Dataset items:
⟨

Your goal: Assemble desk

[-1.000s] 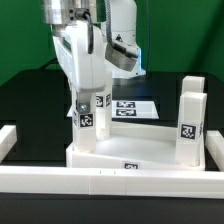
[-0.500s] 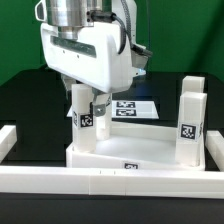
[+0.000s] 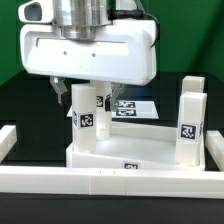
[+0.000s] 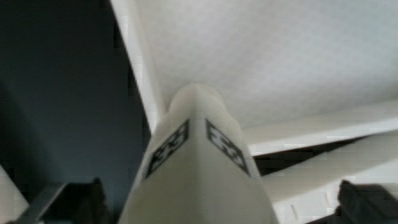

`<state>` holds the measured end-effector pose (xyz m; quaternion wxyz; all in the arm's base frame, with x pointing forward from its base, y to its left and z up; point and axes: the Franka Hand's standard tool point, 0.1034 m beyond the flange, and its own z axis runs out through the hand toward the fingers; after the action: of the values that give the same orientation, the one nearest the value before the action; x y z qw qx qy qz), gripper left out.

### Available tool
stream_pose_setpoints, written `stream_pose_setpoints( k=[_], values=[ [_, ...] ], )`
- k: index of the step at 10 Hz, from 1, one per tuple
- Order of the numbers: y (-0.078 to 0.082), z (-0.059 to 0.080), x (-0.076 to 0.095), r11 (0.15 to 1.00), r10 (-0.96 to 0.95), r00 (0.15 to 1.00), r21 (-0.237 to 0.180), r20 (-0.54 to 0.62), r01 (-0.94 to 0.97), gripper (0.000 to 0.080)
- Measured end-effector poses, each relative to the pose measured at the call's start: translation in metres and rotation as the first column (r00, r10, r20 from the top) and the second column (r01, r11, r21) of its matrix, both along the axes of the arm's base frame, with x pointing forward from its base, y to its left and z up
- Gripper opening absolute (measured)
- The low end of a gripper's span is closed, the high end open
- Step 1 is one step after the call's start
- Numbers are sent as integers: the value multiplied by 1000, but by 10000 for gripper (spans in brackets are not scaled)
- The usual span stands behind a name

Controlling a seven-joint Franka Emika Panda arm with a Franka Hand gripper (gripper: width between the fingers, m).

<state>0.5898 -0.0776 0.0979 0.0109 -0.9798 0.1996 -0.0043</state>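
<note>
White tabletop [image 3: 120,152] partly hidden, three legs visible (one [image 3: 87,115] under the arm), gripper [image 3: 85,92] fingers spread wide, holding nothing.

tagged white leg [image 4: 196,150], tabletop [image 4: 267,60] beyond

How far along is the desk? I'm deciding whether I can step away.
Looks done: four legs stand upright on the tabletop, including the right front leg.
In hand: the end effector straddles the left front leg, open and not gripping it.
Left: the pictures don't show whether every leg is fully seated, so that needs checking. No loose parts are in view.
</note>
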Motion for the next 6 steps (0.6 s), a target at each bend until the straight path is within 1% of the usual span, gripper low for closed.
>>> stream_pose_setpoints(
  k=[1, 3, 4, 6],
  values=[
    [0, 0, 0, 997, 82, 997, -3, 1, -82, 648],
    [0, 0, 0, 964, 264, 964, -9, 2, -264, 648],
    [-2, 0, -1, 923, 385, 923, -20, 0, -385, 648],
    [-4, -1, -1, 864, 502, 865, -30, -2, -502, 648]
  ],
)
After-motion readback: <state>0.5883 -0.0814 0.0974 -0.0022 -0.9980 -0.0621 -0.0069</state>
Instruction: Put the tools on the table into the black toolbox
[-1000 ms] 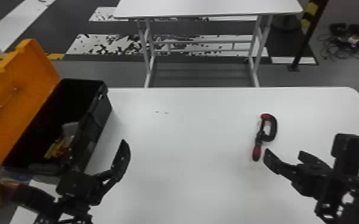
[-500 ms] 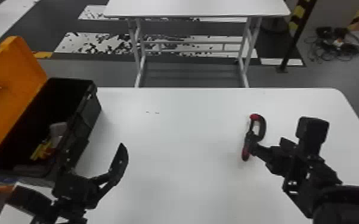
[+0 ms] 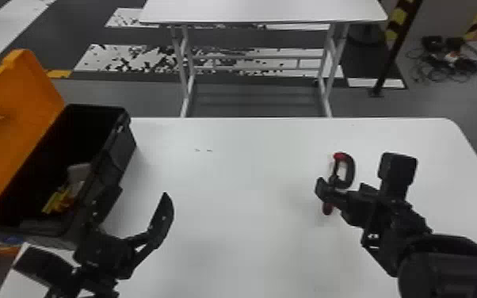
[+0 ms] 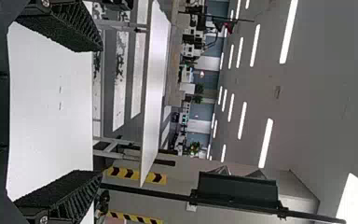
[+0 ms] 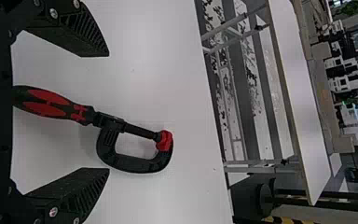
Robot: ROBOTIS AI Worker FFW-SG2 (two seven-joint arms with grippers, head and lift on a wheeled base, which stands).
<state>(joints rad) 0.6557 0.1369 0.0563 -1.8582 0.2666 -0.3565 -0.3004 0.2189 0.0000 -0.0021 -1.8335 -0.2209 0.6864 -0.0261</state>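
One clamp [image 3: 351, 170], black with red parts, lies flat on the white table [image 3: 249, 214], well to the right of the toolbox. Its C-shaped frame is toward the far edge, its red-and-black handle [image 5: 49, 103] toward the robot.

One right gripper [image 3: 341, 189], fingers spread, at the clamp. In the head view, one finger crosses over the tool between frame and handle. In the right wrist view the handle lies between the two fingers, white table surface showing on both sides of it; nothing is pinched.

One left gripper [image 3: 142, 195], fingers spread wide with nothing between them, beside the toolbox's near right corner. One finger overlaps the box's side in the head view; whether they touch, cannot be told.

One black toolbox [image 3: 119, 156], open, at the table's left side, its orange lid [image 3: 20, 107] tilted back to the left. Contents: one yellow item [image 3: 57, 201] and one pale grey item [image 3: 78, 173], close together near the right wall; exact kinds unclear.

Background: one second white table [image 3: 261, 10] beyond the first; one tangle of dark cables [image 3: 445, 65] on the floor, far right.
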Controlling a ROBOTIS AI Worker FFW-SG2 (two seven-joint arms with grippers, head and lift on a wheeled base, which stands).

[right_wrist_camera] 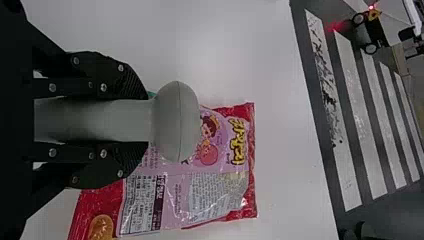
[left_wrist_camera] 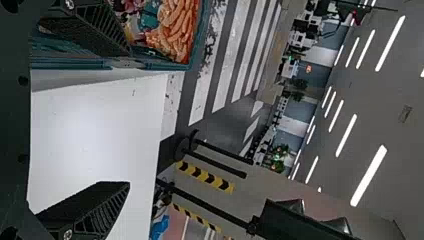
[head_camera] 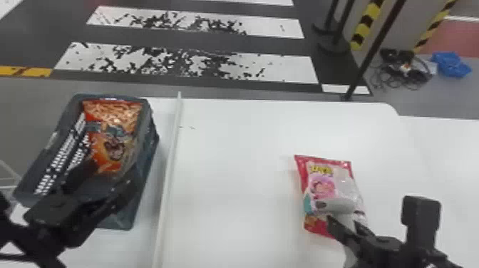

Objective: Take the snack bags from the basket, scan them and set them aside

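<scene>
Over the near part of the dark basket [head_camera: 142,178] is my left gripper [head_camera: 110,174], its fingers spread wide; the left wrist view shows the same gripper [left_wrist_camera: 120,120] with nothing between its fingers. An orange snack bag [head_camera: 114,132] stands in the basket beside dark packs with white print. On the white table [head_camera: 231,160] at the right lies a red and pink snack bag [head_camera: 324,181]. My right gripper [head_camera: 351,228] is at its near end, closed around a grey scanner [head_camera: 335,206]. In the right wrist view, that gripper [right_wrist_camera: 142,120] clasps the scanner's handle, its head over the bag.
A thin raised white strip [head_camera: 171,164] runs along the table between the basket and the bag. Beyond the table are dark posts, striped barriers [head_camera: 367,25], cables and a blue bag [head_camera: 451,64] on the floor.
</scene>
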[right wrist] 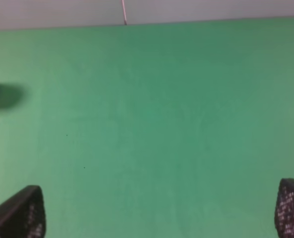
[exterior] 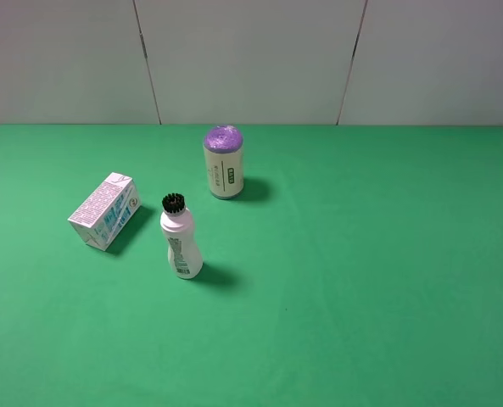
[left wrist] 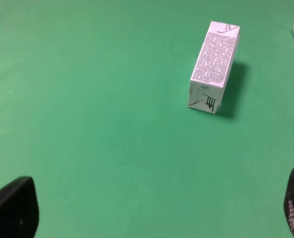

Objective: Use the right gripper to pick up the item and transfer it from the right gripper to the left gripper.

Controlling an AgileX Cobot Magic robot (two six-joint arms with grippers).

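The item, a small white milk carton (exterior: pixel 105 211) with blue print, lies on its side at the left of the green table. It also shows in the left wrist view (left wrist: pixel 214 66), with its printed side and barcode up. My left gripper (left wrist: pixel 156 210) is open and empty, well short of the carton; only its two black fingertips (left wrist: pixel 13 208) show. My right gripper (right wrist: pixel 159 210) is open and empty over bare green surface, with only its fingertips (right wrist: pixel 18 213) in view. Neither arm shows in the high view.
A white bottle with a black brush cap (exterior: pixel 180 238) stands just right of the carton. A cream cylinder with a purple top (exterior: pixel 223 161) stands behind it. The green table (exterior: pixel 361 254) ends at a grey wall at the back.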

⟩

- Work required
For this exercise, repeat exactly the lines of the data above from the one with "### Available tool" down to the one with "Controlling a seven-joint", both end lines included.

- Exercise response
### Available tool
stream_pose_setpoints, written `stream_pose_setpoints( k=[_], values=[ [_, ...] ], )`
- k: index of the step at 10 Hz, from 1, one per tuple
- Order of the numbers: y (-0.078 to 0.082), z (-0.059 to 0.080), x (-0.076 to 0.095), r11 (0.15 to 1.00), r10 (-0.96 to 0.95), r00 (0.15 to 1.00), r21 (-0.237 to 0.180), r20 (-0.54 to 0.62), r01 (-0.94 to 0.97), gripper (0.000 to 0.080)
- Measured end-effector poses, each relative to the pose measured at the call's start: translation in metres and rotation as the first column (r00, r10, r20 from the top) and the second column (r01, r11, r21) of its matrix, both along the axes of the arm's base frame, with x pointing forward from its base, y to its left and z up
- Gripper opening absolute (measured)
- The low end of a gripper's span is closed, the high end open
- Step 1 is one step after the call's start
- Numbers are sent as integers: the value multiplied by 1000, but by 10000 for gripper (spans in brackets are not scaled)
- The usual span stands behind a name

Controlling a seven-joint Franka Emika Panda arm with a Franka Hand gripper (gripper: width between the fingers, m).

With this, the output is complete.